Laz’sa mutlaka kemençesi vardır
Fındıklı’nın ilçe merkezinde küçük bir kemençe yapım dükkanı işleten Sabri Demir, dükkanı üç-dört ay önce yaşamını yitiren ağabeyinden devralmış. “Onun anısını yaşatmak istiyorum” diyor. Abisinin bu işe nasıl başladığını ise şöyle anlatıyor; “Abim çocukluktan beri müzik aleti yapıyordu. Evimizin önünde bir dut ağacı vardı, onu kesip hiçbir ölçüsü olmayan uzun saplı bir bağlama yaptı. Oradan bağlama çalmasını öğrendi abim. Ben de onun peşinde öğrenmeye çalıştım. Bana vermiyordu ‘kırarsın’ diye. Sonra bir bağlama atölyesi kurdu. Emekli olduktan sonra işe devam etti. Onun çırağıyım ben. Ona layık olmaya çalışıyorum”. Elindeki kemençeyi erik ağacından yaptığını öğrendiğimiz Sabri usta en “yanık” seslerin dut, ardıç ve erikten elde edildiğini belirtiyor. Sabri usta erik ağacının sesinin yanı sıra mobilyasının da güzel olduğuna dikkat çekerek, kemençenin sesi kadar görüntüsünün de önemli olduğunu vurguluyor. İşlerinin nasıl gittiği ile ilgili sorumuzu “Biz burada para kazanmak için atölye kurmadık” diye yanıtlayan Sabri usta, en çok Fındıklı’ya turlarla gelen turistlerin ve gurbetçi Karadenizlilerin kemençe aldıklarını söylüyor. Sabri usta şunları anlatıyor; “Karadenizli olanların kemençe alması normaldir. Laz olup da almaması anormaldir. Laz olanın mutlaka bir kemençe alması lazım. Bizim burada dereler kültürün oluşumunda da çok önemli. Benim derem de sadece bizim köyde var kemençe geleneği ama bu derede (Çağlayan) hemen her evde vardır. Bizim taraf biraz yobaz tayfası”.

Beş dakikada kemençe öğretilir!
Kemençenin nasıl çalındığını, öğrenilmesinin kolay olup olmadığı yönündeki sorularımıza ise biz Sabri usta ile söyleşirken dükkanın bir köşesinde yapılmış kemençeleri çalan ve seslerini kontrol eden Yılmaz Şişman yanıt veriyor; “Kemençeyi çalması çok basit. Beş dakikada öğretiyorum. Beni peşinde gezdireceksin, çal diyeceksin çalacağım.
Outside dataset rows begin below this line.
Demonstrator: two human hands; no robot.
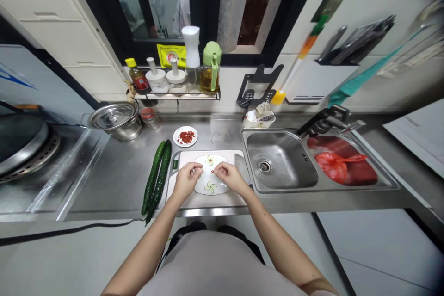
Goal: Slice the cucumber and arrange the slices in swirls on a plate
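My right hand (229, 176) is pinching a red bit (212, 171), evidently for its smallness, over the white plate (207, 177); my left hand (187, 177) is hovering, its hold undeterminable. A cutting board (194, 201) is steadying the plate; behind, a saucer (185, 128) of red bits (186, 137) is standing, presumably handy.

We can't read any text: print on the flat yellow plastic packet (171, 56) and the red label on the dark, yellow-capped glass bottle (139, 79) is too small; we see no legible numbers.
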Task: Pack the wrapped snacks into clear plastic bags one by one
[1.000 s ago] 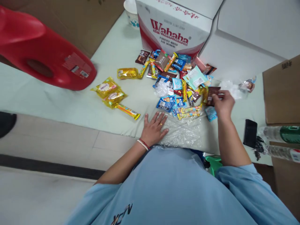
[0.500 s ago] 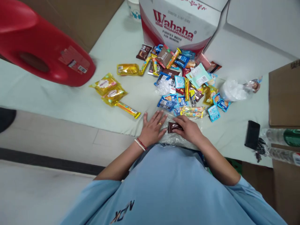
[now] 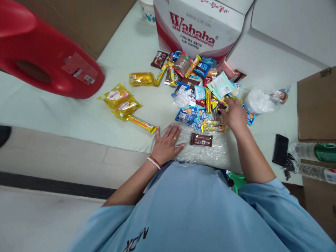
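Our right hand point(image 3: 235, 114) has its fingers bent and slightly parted over the right edge of a mixed heap of small, shiny wrapped snacks point(image 3: 200, 92); we cannot tell whether they grip anything. Just nearer us than those fingertips lie slim yellow stick packets point(image 3: 214, 128), which a low sweep could drag along. Nearer still, between our hands, a dark-brown, oblong wrapped bar point(image 3: 201, 139) rests on crinkled clear plastic film point(image 3: 216, 154). Our left hand point(image 3: 168, 144) lies flat, fingers spread, gripping nothing, at the film's left edge; if it lifted, the slick film might slip, carrying the bar.
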A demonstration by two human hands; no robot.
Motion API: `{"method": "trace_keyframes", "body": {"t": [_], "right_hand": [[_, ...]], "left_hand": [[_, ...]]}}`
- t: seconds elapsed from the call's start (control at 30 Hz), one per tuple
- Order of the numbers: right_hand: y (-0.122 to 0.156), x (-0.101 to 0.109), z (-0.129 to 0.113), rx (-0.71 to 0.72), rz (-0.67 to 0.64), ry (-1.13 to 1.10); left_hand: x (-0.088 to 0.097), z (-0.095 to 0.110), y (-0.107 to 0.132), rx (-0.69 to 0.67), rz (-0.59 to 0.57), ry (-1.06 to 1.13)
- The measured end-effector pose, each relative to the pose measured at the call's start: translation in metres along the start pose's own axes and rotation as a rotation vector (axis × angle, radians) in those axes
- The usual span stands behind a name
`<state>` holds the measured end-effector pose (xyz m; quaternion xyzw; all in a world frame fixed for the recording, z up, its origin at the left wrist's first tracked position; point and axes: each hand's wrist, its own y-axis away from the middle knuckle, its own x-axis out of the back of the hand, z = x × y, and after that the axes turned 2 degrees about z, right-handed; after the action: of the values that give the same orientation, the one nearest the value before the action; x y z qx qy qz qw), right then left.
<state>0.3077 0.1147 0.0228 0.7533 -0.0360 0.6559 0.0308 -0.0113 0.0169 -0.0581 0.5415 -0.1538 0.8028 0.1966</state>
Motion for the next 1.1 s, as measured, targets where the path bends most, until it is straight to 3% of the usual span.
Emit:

Bu kadar basit”!... Şişman, en kolay öğrenilen enstrümanın kemençe olduğunu iddia ederken kendisini örnek gösteriyor; “Ben 60 yaşındayım. Kemençeyi öğrenmeye yeni başladım. Şimdi ufak tefek melodileri çıkarıyorum, kendime yetecek kadar da çalıyorum”.